_Description of the task_
Word for word, output the data, with none of its pictures.

_Provided material_
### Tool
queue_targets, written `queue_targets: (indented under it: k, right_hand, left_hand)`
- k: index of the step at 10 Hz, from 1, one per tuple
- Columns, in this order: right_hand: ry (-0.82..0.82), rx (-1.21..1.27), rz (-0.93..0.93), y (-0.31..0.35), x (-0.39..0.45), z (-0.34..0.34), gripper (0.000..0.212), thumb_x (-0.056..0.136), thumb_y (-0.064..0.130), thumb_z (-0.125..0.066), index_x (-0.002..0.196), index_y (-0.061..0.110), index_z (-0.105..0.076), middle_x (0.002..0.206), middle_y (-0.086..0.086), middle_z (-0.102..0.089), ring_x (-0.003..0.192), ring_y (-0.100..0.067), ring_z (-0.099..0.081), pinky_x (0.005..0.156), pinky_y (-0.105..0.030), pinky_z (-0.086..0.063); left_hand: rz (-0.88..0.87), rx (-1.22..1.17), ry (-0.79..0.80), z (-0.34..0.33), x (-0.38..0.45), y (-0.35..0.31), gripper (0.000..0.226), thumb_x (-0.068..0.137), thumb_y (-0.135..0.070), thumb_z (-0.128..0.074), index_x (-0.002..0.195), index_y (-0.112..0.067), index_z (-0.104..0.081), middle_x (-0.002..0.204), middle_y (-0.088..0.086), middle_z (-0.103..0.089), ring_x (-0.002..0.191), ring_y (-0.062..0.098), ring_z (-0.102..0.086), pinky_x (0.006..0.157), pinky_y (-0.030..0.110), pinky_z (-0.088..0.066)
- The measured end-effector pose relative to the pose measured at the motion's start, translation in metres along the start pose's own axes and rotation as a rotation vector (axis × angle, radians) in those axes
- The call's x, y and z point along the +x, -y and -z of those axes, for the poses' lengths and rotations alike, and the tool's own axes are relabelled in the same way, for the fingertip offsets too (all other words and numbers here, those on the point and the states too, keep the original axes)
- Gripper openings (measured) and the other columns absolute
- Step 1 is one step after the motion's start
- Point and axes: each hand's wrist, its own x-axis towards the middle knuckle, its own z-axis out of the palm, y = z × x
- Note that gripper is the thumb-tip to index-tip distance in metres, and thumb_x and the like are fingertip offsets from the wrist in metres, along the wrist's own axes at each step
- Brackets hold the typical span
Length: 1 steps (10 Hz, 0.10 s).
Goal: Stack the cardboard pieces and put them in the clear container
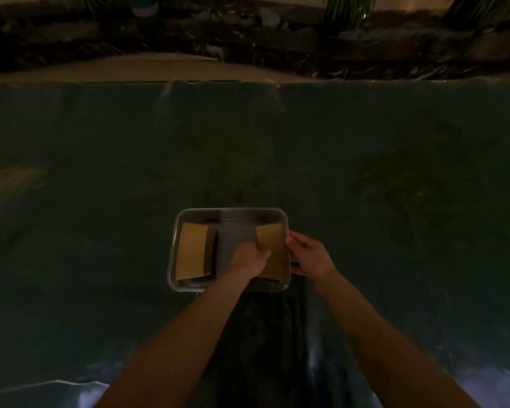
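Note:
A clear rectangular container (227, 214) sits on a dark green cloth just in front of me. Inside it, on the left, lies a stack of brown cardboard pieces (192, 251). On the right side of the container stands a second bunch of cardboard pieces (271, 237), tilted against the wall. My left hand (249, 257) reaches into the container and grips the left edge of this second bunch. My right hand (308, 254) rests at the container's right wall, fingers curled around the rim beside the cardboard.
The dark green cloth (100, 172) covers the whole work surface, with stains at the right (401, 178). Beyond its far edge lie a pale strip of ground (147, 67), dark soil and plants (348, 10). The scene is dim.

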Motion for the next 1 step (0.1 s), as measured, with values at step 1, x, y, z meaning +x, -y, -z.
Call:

_Your response_
### Tool
queue_targets, written `queue_targets: (indented under it: k, right_hand, left_hand)`
- k: index of the step at 10 Hz, from 1, one per tuple
- Columns, in this order: right_hand: ry (-0.82..0.82), rx (-1.21..1.27), rz (-0.93..0.93), y (-0.31..0.35), x (-0.39..0.45), z (-0.34..0.34), gripper (0.000..0.212), thumb_x (-0.056..0.136), thumb_y (-0.064..0.130), thumb_z (-0.125..0.066), index_x (-0.002..0.196), index_y (-0.061..0.110), index_z (-0.105..0.076), middle_x (0.002..0.206), middle_y (-0.086..0.086), middle_z (-0.102..0.089), ring_x (-0.003..0.192), ring_y (-0.100..0.067), ring_z (-0.099..0.081), pinky_x (0.005..0.156), pinky_y (-0.105..0.030), pinky_z (-0.086..0.063); left_hand: rz (-0.88..0.87), rx (-1.22..1.17), ry (-0.79..0.80), z (-0.34..0.33), x (-0.38..0.45), y (-0.35..0.31), gripper (0.000..0.226), thumb_x (-0.068..0.137), thumb_y (-0.135..0.070), thumb_z (-0.128..0.074), index_x (-0.002..0.195), index_y (-0.112..0.067), index_z (-0.104..0.081), middle_x (-0.002..0.204), middle_y (-0.088..0.086), middle_z (-0.103..0.089), ring_x (-0.002..0.191), ring_y (-0.062..0.098), ring_z (-0.102..0.086), pinky_x (0.006..0.157), pinky_y (-0.030..0.110), pinky_z (-0.088..0.066)
- The measured end-effector pose relative to the pose measured at the motion's start, translation in metres along the start pose's own axes and rotation as a rotation vector (axis × angle, radians) in those axes
- The call's x, y and z point along the +x, -y and -z of those axes, for the poses' lengths and rotations alike, and the tool's own axes are relabelled in the same way, for the fingertip offsets too (all other words and numbers here, those on the point and the states too, keep the original axes)
- Gripper openings (measured) and the other columns absolute
- Step 1 is one step after the motion's start
- Point and axes: each hand's wrist, its own x-axis towards the middle knuckle, its own z-axis out of the palm, y = z × x
- Note that gripper is the thumb-tip to index-tip distance in metres, and thumb_x and the like are fingertip offsets from the wrist in metres, along the wrist's own axes at each step
- Brackets hold the typical span
Length: 1 steps (10 Hz, 0.10 s).
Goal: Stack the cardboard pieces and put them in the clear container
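Note:
A clear rectangular container (227, 214) sits on a dark green cloth just in front of me. Inside it, on the left, lies a stack of brown cardboard pieces (192, 251). On the right side of the container stands a second bunch of cardboard pieces (271, 237), tilted against the wall. My left hand (249, 257) reaches into the container and grips the left edge of this second bunch. My right hand (308, 254) rests at the container's right wall, fingers curled around the rim beside the cardboard.
The dark green cloth (100, 172) covers the whole work surface, with stains at the right (401, 178). Beyond its far edge lie a pale strip of ground (147, 67), dark soil and plants (348, 10). The scene is dim.
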
Motion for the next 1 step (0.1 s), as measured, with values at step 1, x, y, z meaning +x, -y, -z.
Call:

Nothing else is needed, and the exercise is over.